Upon entrance I was immediately greeted by the hotel's friendly and warm staff, who directed me to the Pop Up Book Shop near the back of the hotel. I came across a table simply spread with pamphlets and magazines and adjacent was the small, but comprehensive bookstore. After scanning the shelves I slipped downstairs and managed to catch the tail end of the Food Enterprise: Pitch Competition. Designed to bring aspiring food entrepreneurs in front of a panel to 'dish it out' for the grand prize was educative. I'd recommend it to any who'd like the feedback of judges who champion local food.

In collaboration with the Umami Festival the Opening Night Event: Food+Growing+Music started late in the evening, but was well worth the wait. After fresh lemongrass vodka infused cocktails were served at the bar by Lighthouse, it began with performances by work-song musicians Bennett Konesni and Edith Gawler of the Sylvester Manor Educational Farm. Their easy excitement bled into their set of audience participatory generational music. They brought tunes like a long island fiddle or swedish dance as their stark 'cut-out' outwork painted an alive stillness on the wall behind them. The music performed--largely from New York-- seemed borne of the earth and sung by ancestors who connected with the tapestry of food, art, and culture.

Then came the food where Chef Anne Apparu, originally from Corsica, France, with help of Quinciple, who sourced the ingredients, and Feastly provided the menu. More of a tasting, then a meal, I'd imagine it's where the raw foodist and the meatavore can partake side by side without judging each other. Quality ingredients soured locally were at the heart of the menu which starred lamb sausage with baked apples, sautéed burdock and carrots with curry leaf, and earthy mixed greens. All of this was served with your choice of beer provided by Brooklyn Brewery. In the dining room were interactive installations from artist Leah Gauthier yet, they were lost among the crowd in the dimly lit room. However, I found a prized few of her oil infused stones and herb scented sachets meant to reconnect with the natural world.

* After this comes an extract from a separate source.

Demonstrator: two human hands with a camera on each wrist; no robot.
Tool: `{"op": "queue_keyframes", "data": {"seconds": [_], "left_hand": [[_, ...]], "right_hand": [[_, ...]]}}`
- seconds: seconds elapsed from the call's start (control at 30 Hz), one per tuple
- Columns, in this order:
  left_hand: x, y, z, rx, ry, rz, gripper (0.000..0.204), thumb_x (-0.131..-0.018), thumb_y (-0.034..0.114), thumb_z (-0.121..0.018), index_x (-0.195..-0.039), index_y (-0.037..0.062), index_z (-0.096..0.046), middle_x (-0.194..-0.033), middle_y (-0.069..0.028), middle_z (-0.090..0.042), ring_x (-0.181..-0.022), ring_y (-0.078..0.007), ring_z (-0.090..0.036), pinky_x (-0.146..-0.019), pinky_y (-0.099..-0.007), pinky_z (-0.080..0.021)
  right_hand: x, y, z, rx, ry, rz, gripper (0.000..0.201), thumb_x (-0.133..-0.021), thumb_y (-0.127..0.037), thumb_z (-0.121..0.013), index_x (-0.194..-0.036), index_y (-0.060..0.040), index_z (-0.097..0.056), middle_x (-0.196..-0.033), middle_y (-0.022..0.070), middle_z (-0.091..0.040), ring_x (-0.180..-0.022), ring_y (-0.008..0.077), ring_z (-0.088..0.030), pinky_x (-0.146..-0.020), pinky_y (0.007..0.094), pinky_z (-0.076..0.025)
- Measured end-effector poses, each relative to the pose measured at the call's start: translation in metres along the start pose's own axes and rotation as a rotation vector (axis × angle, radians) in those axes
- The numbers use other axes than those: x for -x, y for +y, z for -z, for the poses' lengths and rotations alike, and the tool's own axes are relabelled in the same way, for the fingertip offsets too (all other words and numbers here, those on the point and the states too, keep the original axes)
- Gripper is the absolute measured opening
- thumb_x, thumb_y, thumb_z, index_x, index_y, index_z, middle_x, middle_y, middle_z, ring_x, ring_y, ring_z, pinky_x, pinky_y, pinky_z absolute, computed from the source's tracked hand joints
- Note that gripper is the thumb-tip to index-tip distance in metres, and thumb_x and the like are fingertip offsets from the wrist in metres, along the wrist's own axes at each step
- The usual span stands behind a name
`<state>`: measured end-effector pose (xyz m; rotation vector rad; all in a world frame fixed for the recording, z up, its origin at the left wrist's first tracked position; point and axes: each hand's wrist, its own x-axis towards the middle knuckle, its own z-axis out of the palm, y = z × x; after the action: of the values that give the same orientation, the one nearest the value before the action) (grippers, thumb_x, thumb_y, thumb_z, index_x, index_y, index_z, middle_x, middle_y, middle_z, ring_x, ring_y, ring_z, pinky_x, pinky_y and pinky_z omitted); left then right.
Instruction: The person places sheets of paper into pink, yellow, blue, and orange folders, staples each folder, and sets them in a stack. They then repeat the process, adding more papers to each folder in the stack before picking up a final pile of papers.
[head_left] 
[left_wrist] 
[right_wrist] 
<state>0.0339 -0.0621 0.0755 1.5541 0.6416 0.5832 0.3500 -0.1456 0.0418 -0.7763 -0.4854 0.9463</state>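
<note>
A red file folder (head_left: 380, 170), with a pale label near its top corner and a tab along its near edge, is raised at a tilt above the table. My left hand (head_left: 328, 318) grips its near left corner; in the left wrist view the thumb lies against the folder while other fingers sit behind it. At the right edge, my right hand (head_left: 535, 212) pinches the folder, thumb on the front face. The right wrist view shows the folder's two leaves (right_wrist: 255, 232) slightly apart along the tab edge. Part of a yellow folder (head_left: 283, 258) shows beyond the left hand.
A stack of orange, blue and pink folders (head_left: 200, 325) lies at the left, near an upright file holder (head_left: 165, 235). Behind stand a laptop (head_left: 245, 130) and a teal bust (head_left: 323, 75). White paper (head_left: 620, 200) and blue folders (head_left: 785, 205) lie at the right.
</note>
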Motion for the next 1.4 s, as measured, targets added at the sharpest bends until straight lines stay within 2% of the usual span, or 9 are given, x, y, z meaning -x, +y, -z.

Though I would suggest next year a different venue large enough to support the wealth that is 'food as a medium', it was no less an enjoyable experience. And I'd say many thought the same, with the many citibikes parked outside and the bustle inside the hotel--you'll be in good company. Come by this fair, it makes for an easy afternoon. Through April 27, foodbookfair.com. (Photo Courtesy Liz Clayman)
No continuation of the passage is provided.